Weep Not For the Memories

I've decided to make a seperate, personal blog where I can recount my memories of my father and of other people in my life. This'll be a special place for those precious recolations.

Wednesday, October 04, 2006

After Grief

"You cannot die of grief, thought it feels as if you can. A heart does not actually break, though sometimes your chest aches as if it is breaking. Grief dims with time. It is the way of things. There comes a day when you smile again, and you feel like a traitor. How dare I feel happy. How dare I be glad in a world where my father is no more. And then you cry fresh tears, because you do not miss him as much as you once did, and giving up your grief is another kind of death."
- Stroke of Midnight by Laurell K. Hamilton, pg. 41


That passage really hit me the first time I read it and on subsequent readings, it still gets to me, because it's so true. In time, the pain lessens and your life continues and the day you realize this it's like another loss. When someone dies, your grief, your pain becomes a familiar companion, and when that goes, you have nothing.

It's been thirty-one months since the night my father died. Do I still grieve for him? Of course. Do I still miss him? Again, very much. But it's not the same as it once. It's not all-consuming. I don't think of him every moment, I don't cry over every little thing anymore. I still miss him, but my life isn't definied by that loss anymore.

The hardest thing to accept is that I've built a life that doesn't include my father. For the first little while, there was this gaping whole, and while there's still an empty spot, it's smaller. My life isn't the same as it was that day, its changed, I've changed.
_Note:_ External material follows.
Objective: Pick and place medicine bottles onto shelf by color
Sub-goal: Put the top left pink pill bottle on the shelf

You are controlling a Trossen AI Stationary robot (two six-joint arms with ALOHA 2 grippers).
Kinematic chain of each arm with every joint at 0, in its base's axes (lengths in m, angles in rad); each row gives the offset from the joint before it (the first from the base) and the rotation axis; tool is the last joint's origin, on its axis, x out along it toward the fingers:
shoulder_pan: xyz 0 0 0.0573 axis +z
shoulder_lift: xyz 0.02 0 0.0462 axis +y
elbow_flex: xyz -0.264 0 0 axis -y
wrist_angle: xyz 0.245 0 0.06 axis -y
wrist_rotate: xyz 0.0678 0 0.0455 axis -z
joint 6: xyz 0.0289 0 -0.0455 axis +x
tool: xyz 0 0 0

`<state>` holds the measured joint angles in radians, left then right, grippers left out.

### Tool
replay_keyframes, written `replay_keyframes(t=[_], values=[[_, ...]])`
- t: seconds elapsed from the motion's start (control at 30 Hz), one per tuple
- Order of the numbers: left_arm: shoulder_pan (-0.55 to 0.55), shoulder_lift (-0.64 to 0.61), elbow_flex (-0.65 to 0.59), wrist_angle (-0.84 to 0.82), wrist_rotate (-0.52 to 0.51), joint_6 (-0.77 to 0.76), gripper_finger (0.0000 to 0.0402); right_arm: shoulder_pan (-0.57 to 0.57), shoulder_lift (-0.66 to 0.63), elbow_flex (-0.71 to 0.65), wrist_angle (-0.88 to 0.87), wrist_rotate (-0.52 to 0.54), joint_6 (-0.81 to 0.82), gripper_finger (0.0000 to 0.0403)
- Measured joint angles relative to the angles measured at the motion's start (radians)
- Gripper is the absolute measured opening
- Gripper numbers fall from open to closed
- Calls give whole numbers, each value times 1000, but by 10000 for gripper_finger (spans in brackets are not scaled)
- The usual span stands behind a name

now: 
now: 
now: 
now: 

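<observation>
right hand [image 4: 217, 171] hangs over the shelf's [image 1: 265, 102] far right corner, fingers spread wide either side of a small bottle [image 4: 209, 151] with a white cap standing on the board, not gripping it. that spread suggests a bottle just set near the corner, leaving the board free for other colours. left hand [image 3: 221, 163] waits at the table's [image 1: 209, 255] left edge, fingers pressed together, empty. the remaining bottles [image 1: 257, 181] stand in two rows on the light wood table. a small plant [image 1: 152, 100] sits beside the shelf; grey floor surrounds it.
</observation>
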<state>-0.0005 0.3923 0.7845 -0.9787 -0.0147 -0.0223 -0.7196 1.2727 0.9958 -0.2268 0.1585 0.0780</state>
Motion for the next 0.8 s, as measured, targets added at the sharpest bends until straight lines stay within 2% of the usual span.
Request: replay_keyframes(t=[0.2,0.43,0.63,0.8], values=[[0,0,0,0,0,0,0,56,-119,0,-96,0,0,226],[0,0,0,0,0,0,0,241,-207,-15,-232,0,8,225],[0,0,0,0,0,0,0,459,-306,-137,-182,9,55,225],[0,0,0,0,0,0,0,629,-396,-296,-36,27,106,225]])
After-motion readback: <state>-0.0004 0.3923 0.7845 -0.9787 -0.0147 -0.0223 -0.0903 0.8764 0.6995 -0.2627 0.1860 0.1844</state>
I was 20 on the morning of February 21st, 2004, when I kissed my father goodbye for the last time. I was still trying to find myself and had no clue what my future held, what I wanted it to hold. I had a new job and was experiencing my first attempts at adulthood. I was still a child in many ways.

I'm 23 now. I'm a student, I have a clear plan for my life and I think I have the drive to see it through. I've been making adult decisions for a few years now and doing an okay job of it. I have my friends, I have a boyfriend, I have a pretty good life, but I'm not a child anymore (though I'm still occasionally childish).

Sometimes, I still let the grief take over, but not to the extent that I once did. I was guilty that first while of letting the grief control and define me, I don't think that's true anymore. My life is mine again, but its not an easy thing. It was almost easier when my life was about the loss of my father, instead of facing a life that just doesn't include him.

I'll always love him. I'll always miss him. A part of me will always hurt when I think about him and about everything I lost that day. I'll never think it wasn't a tragedy and a waste. But, day to day, I go on with my life and I will. I'm still alive and I still have a life to live and really that's waht my father would want, for me to be happy. But, in some way, it does feel like another loss, the realization that my life wasn't defined in that one moment and that you can love someone so much and hurt so badly when they die, but still move on.